The purpose of this notebook is to introduce you to Rocket. 

ROCKET (RandOm Convolutional KErnel Transform) is a new Time Series Classification (TSC) method that has just been released (Oct 29th, 2019), and has achieved **state-of-the-art performance on the UCR univariate time series classification datasets, surpassing HIVE-COTE (the previous state of the art since 2017) in accuracy, with exceptional speed compared to other traditional DL methods.** 

To achieve these 2 things at once is **VERY IMPRESSIVE**. ROCKET is certainly a new TSC method you should try.

Authors:
Dempster, A., Petitjean, F., & Webb, G. I. (2019). ROCKET: Exceptionally fast and accurate time series classification using random convolutional kernels. arXiv preprint arXiv:1910.13051.

[paper](https://arxiv.org/pdf/1910.13051)

There are 2 main limitations to the original ROCKET method though:
- Released code doesn't handle multivariate data
- It doesn't run on a GPU, so it's slow when used with a large datasets

In this notebook you will learn: 
- how you can use the original ROCKET method
- you will also learn about a new ROCKET version I have developed in Pytorch, that handles both **univariate and multivariate** data, and uses **GPU**
- you will see how you can integrate the ROCKET features with fastai or other classifiers

## Import libraries 📚

In [None]:
# ## NOTE: UNCOMMENT AND RUN THIS CELL IF YOU NEED TO INSTALL/ UPGRADE TSAI
# stable = False # True: stable version in pip, False: latest version from github
# if stable: 
#     !pip install tsai -U >> /dev/null
# else:      
#     !pip install git+https://github.com/timeseriesAI/tsai.git -U >> /dev/null
# ## NOTE: REMEMBER TO RESTART (NOT RECONNECT/ RESET) THE KERNEL/ RUNTIME ONCE THE INSTALLATION IS FINISHED

In [135]:
import numpy as np
from tqdm.notebook import tqdm

In [57]:
from tsai.all import *
computer_setup()

os             : Linux-5.4.0-80-generic-x86_64-with-debian-bullseye-sid
python         : 3.7.3
tsai           : 0.2.22
fastai         : 2.5.2
fastcore       : 1.3.26
torch          : 1.9.1+cu102
n_cpus         : 10
device         : cuda (Tesla T4)


## How to use the original ROCKET method? 🚀

ROCKET is applied in 2 phases:

1. Generate features from each time series: ROCKET calculates 20k features from each time series, independently of the sequence length. 
2. Apply a classifier to those calculated features.
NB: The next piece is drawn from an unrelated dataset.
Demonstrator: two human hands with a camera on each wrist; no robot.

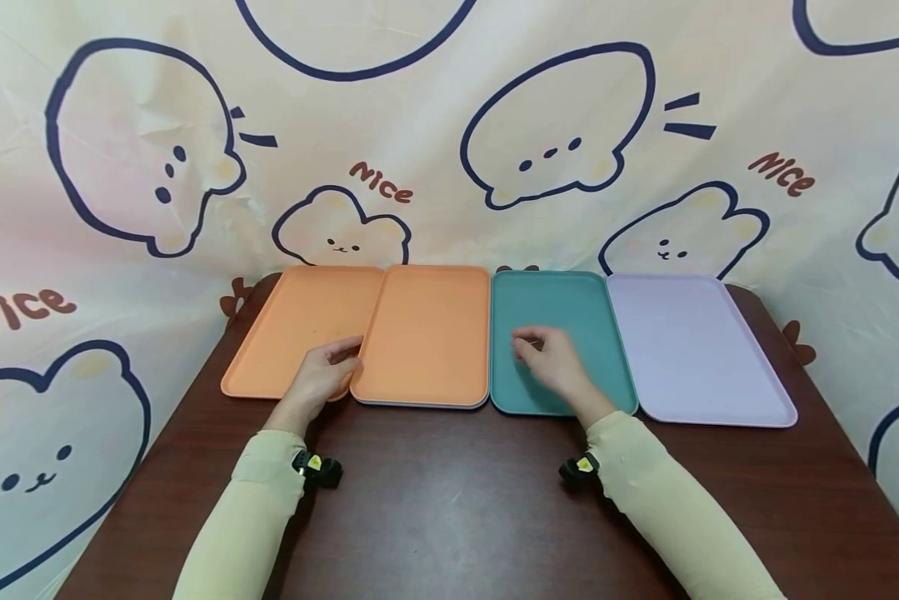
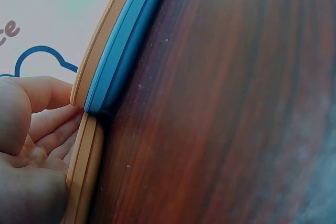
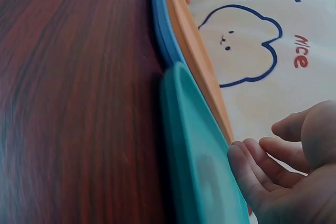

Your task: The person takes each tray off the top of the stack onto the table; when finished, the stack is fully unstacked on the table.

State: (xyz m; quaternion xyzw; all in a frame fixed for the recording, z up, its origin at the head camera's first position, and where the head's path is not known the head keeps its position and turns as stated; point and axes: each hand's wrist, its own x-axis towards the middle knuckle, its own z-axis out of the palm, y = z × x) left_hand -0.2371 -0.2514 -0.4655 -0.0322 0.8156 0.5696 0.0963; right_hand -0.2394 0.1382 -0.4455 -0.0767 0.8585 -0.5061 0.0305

Those features are then used by the classifier of your choice. In the original code they use 2 simple linear classifiers: RidgeClassifierCV and Logistic Regression, but you can use any classifier.

### 1️⃣ Generate features

Let's first generate the features. We'll import data from a UCR Time Series dataset.

The original method requires the time series to be in a 2d array of shape (samples, len). Remember than only univariate sequences are allow in this original method.

In [124]:
data_p1 = np.load("../Pre-Processing/trials/subject_1_session_1_filt_ica_car.npy")
labels_p1 = np.array([0,1,2, 3]*5)

data_p2 = np.load("../Pre-Processing/trials/subject_1_session_2_filt_ica_car.npy")
labels_p2 = np.array([0,1,2, 3]*5)

In [125]:
data_p1 = np.concatenate((data_p1, data_p2), axis = 0)
labels_p1 = np.array([0,1,2,3]*10)

In [126]:
data_p1 = data_p1[:,:,:256]

In [127]:
data_p1.shape

(40, 8, 256)

## How to use ROCKET with large and/ or multivariate datasets on GPU? - Recommended ⭐️

As stated before, the current ROCKET method doesn't support multivariate time series or GPU. This may be a drawback in some cases. 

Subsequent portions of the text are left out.